Dhara pun menepati kata-katanya, gadis itu sama sekali tidak menemui Bian untuk beberapa hari terakhir ini. Dhara lebih fokus ke kuliahnya, gadis yang biasanya ceria itu kini menjadi lebih murung dan pendiam. Aletta yang melihat sahabatnya berubah banyak itu pun merasa kasihan.
"Ra...Mas Bian, udah bisa jalan meskipun harus pakai tongkat," ucap Aletta, Dhara yang sedang mencatat sejenak menghentikan aktifitasnya.
"Hmmm," hanya itu tanggapan Dhara, setiap Aletta memberi tahu kabar terkini tentang Bian, tanggapan Dhara hanya 'hmm' tak ada kata atau pertanyaan lain yang keluar dari mulut Dhara.
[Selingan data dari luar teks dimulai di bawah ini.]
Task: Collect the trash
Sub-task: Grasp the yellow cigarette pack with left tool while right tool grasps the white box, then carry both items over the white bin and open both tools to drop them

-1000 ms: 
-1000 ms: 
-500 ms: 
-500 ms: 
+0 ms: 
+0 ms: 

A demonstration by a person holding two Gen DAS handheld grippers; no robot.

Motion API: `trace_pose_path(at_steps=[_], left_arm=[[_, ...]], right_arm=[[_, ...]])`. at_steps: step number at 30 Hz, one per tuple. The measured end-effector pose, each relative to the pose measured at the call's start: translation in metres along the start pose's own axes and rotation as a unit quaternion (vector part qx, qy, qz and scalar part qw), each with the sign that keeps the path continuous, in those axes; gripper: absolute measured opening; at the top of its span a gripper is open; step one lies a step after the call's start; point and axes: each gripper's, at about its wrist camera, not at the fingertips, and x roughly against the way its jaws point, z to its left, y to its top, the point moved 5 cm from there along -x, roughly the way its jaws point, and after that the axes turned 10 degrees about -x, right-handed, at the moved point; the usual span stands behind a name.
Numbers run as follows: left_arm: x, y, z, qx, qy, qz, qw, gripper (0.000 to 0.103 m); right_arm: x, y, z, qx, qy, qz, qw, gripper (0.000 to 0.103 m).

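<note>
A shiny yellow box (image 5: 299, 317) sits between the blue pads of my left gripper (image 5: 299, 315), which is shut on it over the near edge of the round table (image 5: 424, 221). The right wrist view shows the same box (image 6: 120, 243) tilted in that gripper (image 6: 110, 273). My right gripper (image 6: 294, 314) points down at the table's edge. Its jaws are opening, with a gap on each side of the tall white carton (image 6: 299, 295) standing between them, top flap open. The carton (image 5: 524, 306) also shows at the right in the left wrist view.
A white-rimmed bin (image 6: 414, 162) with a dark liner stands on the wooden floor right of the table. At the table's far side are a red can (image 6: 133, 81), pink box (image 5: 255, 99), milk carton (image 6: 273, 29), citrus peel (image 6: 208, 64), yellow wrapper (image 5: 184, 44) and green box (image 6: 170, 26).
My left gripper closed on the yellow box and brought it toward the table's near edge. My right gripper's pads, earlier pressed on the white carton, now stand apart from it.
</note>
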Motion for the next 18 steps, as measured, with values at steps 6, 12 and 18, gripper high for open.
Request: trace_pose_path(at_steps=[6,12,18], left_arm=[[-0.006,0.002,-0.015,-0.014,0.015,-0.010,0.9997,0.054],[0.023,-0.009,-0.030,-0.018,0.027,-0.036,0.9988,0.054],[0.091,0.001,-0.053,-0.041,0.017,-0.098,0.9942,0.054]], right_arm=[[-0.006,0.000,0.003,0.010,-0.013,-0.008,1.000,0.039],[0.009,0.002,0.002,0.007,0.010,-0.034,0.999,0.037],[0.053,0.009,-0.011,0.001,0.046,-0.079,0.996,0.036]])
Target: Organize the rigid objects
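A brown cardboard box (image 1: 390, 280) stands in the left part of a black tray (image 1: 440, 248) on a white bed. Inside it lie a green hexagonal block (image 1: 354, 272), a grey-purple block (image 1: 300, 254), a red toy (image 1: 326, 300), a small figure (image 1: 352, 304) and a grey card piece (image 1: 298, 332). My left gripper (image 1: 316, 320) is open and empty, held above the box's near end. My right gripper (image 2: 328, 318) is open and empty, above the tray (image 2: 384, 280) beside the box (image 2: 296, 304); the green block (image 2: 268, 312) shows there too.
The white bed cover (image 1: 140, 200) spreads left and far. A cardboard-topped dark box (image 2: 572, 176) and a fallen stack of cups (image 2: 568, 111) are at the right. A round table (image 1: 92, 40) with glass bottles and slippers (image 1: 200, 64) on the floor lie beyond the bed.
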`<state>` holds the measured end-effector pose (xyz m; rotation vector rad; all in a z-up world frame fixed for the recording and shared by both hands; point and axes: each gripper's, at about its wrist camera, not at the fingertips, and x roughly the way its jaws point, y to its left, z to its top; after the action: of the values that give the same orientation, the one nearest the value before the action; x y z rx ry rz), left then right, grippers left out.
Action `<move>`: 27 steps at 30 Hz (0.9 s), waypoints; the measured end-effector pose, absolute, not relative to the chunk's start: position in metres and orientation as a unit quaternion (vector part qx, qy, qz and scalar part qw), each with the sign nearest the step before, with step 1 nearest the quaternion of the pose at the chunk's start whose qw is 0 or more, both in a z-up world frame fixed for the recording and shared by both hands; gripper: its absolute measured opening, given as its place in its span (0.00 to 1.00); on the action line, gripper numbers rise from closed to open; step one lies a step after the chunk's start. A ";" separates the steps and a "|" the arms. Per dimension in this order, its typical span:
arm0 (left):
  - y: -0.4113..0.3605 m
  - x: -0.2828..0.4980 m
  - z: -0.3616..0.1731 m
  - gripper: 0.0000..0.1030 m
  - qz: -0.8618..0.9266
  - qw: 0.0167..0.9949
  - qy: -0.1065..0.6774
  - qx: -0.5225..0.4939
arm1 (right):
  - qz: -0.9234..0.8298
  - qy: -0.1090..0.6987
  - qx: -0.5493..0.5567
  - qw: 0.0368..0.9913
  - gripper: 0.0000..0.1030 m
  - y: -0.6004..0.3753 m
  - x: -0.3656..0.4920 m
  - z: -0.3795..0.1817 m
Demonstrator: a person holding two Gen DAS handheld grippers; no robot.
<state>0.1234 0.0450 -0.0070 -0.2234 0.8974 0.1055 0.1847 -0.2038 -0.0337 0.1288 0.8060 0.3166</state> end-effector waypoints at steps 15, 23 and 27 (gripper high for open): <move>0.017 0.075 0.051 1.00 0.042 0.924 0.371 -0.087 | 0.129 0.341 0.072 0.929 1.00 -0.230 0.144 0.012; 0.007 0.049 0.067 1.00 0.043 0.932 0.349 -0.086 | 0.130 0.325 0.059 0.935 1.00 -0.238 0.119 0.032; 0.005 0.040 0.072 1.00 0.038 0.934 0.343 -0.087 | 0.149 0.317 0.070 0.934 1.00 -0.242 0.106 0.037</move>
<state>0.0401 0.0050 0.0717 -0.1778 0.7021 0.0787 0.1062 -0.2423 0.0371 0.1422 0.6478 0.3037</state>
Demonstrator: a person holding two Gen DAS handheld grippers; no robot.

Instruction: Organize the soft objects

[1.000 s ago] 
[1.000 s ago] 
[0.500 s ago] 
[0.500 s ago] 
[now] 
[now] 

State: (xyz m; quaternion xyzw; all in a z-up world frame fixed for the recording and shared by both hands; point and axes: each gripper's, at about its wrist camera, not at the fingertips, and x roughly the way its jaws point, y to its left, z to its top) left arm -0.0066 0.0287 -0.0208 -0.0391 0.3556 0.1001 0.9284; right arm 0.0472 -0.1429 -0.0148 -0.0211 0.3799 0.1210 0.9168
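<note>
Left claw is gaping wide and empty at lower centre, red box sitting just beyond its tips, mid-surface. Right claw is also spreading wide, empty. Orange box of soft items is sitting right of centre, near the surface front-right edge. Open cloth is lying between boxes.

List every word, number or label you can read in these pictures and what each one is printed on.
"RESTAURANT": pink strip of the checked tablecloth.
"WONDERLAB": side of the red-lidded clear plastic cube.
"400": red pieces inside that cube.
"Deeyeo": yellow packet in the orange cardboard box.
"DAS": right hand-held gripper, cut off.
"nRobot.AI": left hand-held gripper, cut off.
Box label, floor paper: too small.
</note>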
"Ra...lu serius berakhir begitu saja hubungan kalian yang baru mulai kemarin?" tanya Aletta.
Dhara menarik napas lalu membuangnya kasar, Dhara langsung menatap Aletta dengan tatapan tidak suka.
"Ta, please. Gue nggak mau tahu apa-apa lagi tentang pria itu, jadi tolong ya Ta, cukup info dari lu tentang pria itu. Gue capek Ta, capek banget."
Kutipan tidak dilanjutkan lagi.